◆ **Exercise**: Would you repeat the listing below verbatim and drop the images?

◆ **Exercise data**:

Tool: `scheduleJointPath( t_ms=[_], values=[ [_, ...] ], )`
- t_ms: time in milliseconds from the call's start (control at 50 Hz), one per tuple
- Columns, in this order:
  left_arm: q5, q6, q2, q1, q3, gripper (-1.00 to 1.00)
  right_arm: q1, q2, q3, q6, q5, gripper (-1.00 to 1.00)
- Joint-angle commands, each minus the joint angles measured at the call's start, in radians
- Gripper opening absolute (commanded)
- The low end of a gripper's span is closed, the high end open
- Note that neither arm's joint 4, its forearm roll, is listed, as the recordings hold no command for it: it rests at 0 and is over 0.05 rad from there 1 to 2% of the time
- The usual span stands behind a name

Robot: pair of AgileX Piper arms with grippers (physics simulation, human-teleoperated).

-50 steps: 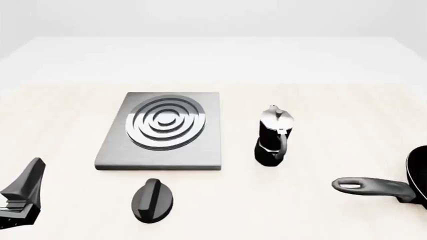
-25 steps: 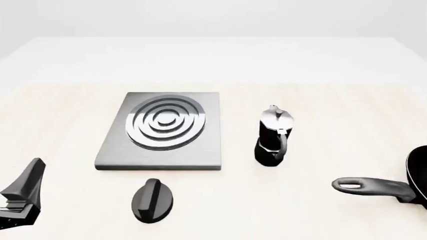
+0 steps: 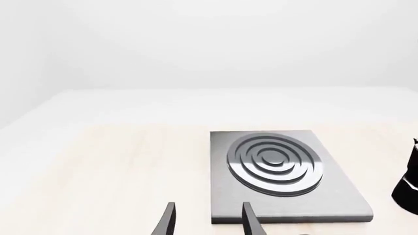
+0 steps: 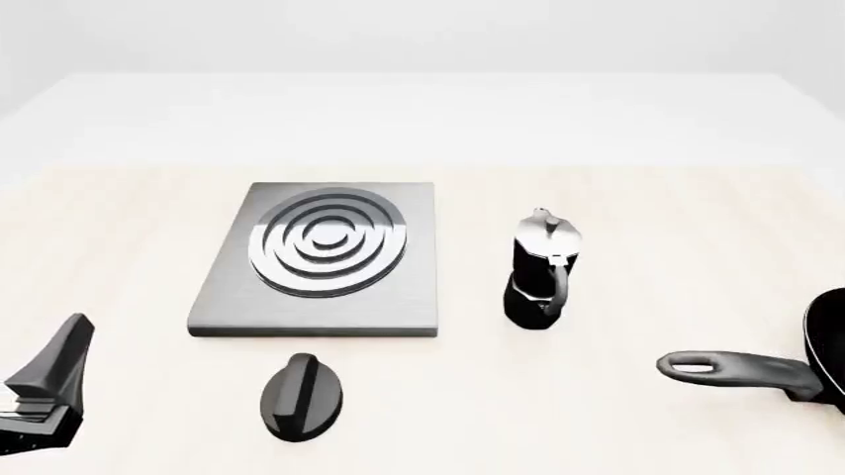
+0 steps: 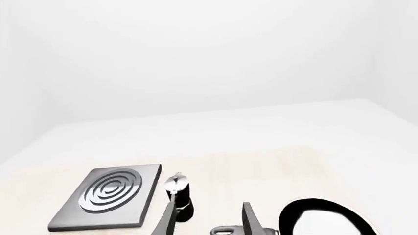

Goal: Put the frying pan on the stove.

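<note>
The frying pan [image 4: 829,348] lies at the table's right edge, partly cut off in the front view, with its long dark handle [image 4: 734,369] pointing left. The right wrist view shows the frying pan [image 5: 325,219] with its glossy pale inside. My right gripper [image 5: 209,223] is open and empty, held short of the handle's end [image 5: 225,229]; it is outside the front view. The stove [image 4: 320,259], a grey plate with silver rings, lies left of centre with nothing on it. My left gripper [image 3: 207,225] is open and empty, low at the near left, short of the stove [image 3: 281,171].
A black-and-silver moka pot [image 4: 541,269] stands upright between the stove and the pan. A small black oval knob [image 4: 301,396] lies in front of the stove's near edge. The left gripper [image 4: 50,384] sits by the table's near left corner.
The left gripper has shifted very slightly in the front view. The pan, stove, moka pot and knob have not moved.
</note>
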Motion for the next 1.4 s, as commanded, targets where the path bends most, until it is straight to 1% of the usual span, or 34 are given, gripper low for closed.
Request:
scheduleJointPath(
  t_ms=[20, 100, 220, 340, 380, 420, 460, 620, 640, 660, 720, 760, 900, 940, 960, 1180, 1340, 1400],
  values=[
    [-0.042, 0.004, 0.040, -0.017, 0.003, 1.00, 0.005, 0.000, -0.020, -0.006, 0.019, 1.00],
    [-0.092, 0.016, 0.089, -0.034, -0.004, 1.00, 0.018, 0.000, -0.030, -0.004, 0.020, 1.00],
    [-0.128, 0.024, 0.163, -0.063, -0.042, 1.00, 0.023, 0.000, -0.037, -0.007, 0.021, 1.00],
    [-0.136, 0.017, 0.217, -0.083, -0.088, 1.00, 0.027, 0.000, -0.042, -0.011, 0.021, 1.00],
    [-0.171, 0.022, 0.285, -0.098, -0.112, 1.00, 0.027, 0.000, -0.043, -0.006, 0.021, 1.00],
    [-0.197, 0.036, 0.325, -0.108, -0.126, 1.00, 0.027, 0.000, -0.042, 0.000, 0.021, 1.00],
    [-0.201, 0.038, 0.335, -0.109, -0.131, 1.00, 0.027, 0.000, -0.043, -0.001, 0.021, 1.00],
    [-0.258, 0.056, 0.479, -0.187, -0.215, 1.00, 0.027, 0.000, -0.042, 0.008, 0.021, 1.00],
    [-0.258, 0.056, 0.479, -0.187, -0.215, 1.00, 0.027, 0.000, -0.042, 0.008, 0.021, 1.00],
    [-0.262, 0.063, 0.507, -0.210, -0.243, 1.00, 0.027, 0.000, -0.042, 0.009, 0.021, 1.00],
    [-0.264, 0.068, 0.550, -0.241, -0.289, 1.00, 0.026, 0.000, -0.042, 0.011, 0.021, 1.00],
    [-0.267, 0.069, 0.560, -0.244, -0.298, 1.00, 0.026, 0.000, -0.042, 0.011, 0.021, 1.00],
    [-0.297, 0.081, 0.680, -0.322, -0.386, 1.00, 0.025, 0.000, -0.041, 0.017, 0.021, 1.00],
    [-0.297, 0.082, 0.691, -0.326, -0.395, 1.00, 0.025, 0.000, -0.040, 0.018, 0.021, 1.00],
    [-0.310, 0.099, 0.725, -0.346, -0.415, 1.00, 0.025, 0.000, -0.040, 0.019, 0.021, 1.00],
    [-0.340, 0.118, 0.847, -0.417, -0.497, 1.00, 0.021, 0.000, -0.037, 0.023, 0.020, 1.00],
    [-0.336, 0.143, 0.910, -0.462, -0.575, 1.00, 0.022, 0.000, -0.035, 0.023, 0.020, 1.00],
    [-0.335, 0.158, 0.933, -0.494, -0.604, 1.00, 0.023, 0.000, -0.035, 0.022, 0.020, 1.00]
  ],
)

◆ **Result**:
Tool: `scheduleJointPath( t_ms=[_], values=[ [_, ...] ], )`
- t_ms: time in milliseconds from the call's start (control at 50 Hz), one per tuple
- Columns, in this order:
  left_arm: q5, q6, q2, q1, q3, gripper (-1.00 to 1.00)
  right_arm: q1, q2, q3, q6, q5, gripper (-1.00 to 1.00)
- Joint-angle commands, each minus the joint angles measured at the call's start, in radians
- Gripper opening absolute (commanded)
- The low end of a gripper's span is closed, the high end open
- Note that neither arm's joint 4, its forearm roll, is listed, as the recordings hold no command for it: it rests at 0 and is over 0.05 rad from there 1 to 2% of the time
- The usual span stands behind a name

Robot: pair of AgileX Piper arms with grippers (physics simulation, human-teleoperated).

-50 steps: 
-25 steps: 
+0 steps: 
+0 steps: 
+0 steps: 

Goal: Put the frying pan on the stove.

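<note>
The frying pan [image 4: 829,348] lies at the table's right edge, partly cut off in the front view, with its long dark handle [image 4: 734,369] pointing left. The right wrist view shows the frying pan [image 5: 325,219] with its glossy pale inside. My right gripper [image 5: 209,223] is open and empty, held short of the handle's end [image 5: 225,229]; it is outside the front view. The stove [image 4: 320,259], a grey plate with silver rings, lies left of centre with nothing on it. My left gripper [image 3: 207,225] is open and empty, low at the near left, short of the stove [image 3: 281,171].
A black-and-silver moka pot [image 4: 541,269] stands upright between the stove and the pan. A small black oval knob [image 4: 301,396] lies in front of the stove's near edge. The left gripper [image 4: 50,384] sits by the table's near left corner.
The left gripper has shifted very slightly in the front view. The pan, stove, moka pot and knob have not moved.
</note>
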Motion for the next 1.4 s, as commanded, targets where the path bends most, until it is straight to 1% of the usual span, or 34 are given, gripper low for closed.
Request:
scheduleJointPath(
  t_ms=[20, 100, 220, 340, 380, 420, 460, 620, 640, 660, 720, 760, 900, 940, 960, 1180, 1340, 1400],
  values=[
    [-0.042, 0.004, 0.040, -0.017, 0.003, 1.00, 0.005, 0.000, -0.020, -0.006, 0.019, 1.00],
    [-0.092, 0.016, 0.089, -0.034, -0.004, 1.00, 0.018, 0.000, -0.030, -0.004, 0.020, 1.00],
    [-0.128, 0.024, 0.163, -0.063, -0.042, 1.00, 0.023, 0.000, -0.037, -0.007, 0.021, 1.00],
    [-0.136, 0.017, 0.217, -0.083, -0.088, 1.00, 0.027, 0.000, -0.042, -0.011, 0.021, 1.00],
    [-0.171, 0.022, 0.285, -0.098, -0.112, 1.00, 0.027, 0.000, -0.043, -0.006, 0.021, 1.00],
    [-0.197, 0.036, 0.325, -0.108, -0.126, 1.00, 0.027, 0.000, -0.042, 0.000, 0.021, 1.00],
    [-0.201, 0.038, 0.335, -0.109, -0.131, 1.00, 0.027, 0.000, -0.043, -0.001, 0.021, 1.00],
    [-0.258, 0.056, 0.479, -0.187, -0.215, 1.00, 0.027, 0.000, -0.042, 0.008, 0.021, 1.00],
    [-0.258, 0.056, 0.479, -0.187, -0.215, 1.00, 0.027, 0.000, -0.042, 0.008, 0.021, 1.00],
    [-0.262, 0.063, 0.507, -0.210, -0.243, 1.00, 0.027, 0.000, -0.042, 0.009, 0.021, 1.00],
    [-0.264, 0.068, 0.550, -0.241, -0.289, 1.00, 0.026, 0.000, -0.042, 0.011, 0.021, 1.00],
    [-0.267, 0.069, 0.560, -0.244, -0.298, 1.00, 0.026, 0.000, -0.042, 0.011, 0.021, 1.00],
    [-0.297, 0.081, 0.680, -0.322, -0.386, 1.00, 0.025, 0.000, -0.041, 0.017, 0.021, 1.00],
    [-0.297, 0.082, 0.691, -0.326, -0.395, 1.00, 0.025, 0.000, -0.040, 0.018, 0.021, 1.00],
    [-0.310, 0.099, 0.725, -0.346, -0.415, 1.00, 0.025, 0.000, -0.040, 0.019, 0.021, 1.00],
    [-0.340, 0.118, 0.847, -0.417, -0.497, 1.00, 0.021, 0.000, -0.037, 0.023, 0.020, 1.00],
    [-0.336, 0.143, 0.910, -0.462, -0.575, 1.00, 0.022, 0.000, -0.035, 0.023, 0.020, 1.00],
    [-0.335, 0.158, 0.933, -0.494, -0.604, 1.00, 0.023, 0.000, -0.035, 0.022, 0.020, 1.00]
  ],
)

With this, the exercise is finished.